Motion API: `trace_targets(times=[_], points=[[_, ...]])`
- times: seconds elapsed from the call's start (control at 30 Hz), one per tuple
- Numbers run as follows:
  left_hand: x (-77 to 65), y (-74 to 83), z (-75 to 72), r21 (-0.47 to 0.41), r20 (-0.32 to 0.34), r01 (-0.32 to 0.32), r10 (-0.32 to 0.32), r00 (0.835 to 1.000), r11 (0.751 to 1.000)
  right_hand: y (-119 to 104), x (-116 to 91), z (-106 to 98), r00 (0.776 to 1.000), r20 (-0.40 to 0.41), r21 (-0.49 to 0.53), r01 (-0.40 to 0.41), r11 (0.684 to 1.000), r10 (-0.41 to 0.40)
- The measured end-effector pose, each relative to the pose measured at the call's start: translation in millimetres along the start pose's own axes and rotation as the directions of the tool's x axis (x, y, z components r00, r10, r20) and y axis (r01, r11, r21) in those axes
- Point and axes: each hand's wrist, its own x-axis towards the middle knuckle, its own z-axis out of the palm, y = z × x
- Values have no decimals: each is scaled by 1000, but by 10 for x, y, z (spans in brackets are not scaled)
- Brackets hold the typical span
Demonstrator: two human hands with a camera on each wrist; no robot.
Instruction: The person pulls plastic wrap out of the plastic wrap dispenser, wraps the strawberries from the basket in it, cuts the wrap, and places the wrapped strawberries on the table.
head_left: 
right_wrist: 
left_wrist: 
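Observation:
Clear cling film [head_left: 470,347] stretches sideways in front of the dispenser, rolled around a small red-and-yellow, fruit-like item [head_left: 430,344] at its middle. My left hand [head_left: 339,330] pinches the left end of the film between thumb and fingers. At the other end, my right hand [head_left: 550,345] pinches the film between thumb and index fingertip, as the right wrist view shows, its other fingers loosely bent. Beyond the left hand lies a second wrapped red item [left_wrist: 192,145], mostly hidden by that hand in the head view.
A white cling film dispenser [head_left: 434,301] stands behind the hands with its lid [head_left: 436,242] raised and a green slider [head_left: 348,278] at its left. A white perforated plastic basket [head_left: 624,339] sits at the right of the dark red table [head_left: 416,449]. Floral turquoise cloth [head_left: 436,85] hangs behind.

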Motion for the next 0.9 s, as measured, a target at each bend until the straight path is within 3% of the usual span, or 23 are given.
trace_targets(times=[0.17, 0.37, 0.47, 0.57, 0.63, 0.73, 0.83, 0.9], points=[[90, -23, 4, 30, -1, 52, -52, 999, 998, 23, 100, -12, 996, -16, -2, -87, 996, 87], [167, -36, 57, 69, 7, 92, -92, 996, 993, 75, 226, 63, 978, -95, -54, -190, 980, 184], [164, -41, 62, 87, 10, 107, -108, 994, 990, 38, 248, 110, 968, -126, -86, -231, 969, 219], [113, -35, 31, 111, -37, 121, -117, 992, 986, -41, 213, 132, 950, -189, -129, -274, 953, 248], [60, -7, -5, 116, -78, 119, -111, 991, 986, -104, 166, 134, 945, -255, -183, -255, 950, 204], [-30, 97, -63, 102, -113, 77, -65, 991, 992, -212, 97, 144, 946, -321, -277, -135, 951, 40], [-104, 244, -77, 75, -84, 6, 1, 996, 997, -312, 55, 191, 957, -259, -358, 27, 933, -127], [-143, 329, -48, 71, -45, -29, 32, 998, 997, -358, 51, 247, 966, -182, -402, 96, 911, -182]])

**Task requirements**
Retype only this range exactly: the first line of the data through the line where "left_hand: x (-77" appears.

**Response to this task**
Motion API: `trace_targets(times=[_], points=[[_, ...]])`
- times: seconds elapsed from the call's start (control at 30 Hz), one per tuple
- Numbers run as follows:
  left_hand: x (-77 to 65), y (-74 to 83), z (-75 to 72), r21 (-0.47 to 0.41), r20 (-0.32 to 0.34), r01 (-0.32 to 0.32), r10 (-0.32 to 0.32), r00 (0.835 to 1.000), r11 (0.751 to 1.000)

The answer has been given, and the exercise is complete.